TASK PROMPT. Starting at the line that has "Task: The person" and stopping after the line that has "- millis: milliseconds", reproduce the listing below exactly; omit everything else.
··· SUPPLIED DATA
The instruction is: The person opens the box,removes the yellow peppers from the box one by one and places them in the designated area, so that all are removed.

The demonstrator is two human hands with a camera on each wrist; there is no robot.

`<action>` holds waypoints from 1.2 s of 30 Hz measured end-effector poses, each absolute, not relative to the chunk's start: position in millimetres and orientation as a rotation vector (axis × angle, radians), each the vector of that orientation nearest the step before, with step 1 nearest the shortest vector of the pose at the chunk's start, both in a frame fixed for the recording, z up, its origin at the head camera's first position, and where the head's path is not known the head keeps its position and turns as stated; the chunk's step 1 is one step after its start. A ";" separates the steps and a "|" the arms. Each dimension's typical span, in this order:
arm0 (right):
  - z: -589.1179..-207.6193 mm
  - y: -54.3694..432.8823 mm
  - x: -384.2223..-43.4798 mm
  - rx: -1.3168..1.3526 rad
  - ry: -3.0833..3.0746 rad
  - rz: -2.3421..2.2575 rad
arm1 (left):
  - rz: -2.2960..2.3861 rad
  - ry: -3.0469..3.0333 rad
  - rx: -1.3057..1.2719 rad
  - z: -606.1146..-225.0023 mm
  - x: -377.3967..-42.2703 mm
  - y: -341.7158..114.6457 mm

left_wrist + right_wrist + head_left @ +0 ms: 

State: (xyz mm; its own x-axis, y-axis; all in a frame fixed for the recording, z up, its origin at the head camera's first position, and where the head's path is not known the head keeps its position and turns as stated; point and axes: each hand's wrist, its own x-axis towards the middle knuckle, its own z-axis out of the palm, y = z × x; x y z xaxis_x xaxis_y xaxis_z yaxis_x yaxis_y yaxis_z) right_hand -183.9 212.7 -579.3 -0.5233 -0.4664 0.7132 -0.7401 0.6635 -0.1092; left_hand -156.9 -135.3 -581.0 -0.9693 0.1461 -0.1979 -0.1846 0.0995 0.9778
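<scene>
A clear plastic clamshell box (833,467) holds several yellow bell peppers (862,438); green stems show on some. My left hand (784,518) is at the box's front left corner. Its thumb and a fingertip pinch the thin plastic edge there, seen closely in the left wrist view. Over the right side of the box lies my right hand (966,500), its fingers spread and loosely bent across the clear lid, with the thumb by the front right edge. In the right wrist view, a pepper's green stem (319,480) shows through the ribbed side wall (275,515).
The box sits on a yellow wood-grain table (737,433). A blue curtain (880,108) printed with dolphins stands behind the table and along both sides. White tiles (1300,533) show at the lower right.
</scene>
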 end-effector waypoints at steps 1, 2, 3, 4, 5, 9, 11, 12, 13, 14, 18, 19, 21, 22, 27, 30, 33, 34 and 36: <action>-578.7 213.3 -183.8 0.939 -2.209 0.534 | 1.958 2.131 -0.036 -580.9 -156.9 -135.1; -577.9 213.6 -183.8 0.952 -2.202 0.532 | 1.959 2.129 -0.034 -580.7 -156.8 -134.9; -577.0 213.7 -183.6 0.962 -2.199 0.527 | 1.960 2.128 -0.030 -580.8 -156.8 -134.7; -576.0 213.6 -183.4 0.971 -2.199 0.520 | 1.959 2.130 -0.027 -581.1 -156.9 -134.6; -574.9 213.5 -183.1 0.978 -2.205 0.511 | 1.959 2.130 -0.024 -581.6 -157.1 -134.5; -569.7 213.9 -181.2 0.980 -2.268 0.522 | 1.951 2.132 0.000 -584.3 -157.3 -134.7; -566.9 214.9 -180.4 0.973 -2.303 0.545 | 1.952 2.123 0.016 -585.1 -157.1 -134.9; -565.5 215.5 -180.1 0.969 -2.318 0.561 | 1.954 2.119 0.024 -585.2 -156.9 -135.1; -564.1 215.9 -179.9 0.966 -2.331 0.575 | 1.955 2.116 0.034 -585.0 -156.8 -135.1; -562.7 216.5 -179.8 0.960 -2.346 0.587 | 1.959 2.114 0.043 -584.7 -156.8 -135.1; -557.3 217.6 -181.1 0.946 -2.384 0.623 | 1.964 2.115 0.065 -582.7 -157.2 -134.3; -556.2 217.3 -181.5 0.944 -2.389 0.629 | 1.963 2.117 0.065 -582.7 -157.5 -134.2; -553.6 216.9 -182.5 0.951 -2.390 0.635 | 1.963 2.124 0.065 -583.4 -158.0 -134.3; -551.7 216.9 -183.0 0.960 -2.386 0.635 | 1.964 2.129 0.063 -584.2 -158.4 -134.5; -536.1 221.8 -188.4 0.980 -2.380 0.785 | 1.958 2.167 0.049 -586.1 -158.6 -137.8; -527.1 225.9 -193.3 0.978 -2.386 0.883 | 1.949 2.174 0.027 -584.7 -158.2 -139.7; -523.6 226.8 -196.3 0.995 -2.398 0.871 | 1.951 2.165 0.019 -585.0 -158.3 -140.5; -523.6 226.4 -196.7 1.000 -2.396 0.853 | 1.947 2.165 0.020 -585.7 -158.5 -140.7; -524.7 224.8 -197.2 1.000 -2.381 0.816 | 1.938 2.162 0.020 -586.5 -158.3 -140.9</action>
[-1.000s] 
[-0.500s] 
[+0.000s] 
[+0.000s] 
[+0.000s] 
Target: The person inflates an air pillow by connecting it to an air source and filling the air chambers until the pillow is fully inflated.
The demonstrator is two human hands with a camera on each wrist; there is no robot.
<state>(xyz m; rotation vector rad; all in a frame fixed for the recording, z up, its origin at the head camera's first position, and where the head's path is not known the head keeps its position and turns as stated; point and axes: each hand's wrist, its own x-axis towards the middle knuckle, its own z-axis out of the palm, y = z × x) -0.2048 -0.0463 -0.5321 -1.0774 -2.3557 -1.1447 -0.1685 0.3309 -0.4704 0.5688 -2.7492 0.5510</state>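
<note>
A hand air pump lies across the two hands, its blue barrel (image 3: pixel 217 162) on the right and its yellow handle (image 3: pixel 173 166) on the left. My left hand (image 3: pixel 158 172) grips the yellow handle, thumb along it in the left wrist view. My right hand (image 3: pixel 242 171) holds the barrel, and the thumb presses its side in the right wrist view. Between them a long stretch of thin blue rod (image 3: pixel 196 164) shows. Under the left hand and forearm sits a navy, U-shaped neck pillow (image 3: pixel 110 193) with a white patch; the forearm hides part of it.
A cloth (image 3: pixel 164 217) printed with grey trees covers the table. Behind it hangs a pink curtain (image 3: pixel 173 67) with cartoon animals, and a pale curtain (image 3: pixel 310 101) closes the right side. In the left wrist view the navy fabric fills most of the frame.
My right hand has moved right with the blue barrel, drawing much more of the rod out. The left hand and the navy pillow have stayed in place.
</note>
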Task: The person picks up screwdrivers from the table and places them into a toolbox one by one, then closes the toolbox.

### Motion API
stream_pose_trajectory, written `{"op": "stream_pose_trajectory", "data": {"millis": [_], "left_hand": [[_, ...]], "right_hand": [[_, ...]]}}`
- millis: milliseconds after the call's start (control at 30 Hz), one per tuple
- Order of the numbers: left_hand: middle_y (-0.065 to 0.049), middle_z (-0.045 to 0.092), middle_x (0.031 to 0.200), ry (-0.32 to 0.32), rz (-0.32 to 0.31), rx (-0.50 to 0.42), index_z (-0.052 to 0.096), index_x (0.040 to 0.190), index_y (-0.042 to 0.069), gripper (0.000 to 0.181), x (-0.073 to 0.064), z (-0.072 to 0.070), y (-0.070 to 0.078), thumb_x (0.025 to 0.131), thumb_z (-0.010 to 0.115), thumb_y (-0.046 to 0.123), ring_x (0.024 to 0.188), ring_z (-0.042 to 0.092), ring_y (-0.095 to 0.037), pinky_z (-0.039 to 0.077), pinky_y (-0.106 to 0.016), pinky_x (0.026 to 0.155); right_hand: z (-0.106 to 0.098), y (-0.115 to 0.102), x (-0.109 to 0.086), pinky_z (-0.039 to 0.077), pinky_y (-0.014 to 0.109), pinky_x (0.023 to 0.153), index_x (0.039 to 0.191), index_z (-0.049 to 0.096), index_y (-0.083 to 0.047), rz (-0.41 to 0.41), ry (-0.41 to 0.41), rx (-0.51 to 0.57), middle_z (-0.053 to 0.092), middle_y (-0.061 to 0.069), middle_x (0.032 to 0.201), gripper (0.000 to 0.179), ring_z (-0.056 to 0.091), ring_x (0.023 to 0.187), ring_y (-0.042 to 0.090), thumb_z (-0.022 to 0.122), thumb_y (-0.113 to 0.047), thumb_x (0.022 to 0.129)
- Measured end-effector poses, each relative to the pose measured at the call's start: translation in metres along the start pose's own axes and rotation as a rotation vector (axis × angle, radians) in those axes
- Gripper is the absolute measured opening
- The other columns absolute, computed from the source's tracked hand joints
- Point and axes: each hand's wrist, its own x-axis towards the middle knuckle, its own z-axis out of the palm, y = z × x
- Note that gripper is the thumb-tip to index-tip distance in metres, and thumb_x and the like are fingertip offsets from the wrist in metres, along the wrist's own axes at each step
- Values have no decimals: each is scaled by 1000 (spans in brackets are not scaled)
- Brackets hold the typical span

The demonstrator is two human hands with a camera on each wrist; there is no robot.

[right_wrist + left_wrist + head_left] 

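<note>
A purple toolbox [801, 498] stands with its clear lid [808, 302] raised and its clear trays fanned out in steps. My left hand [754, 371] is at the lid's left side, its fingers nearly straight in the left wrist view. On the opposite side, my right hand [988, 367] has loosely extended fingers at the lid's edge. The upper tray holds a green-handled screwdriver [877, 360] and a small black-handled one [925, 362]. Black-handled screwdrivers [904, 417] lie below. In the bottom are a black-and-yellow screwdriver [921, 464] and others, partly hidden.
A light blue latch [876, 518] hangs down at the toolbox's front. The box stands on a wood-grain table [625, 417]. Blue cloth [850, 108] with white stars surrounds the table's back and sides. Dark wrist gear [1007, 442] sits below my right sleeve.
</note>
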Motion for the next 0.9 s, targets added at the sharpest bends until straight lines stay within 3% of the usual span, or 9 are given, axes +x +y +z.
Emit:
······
YOUR RESPONSE.
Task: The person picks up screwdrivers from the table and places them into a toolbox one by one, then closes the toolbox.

### Motion API
stream_pose_trajectory, written `{"op": "stream_pose_trajectory", "data": {"millis": [_], "left_hand": [[_, ...]], "right_hand": [[_, ...]]}}`
- millis: milliseconds after the call's start (control at 30 Hz), one per tuple

There's no more to the output.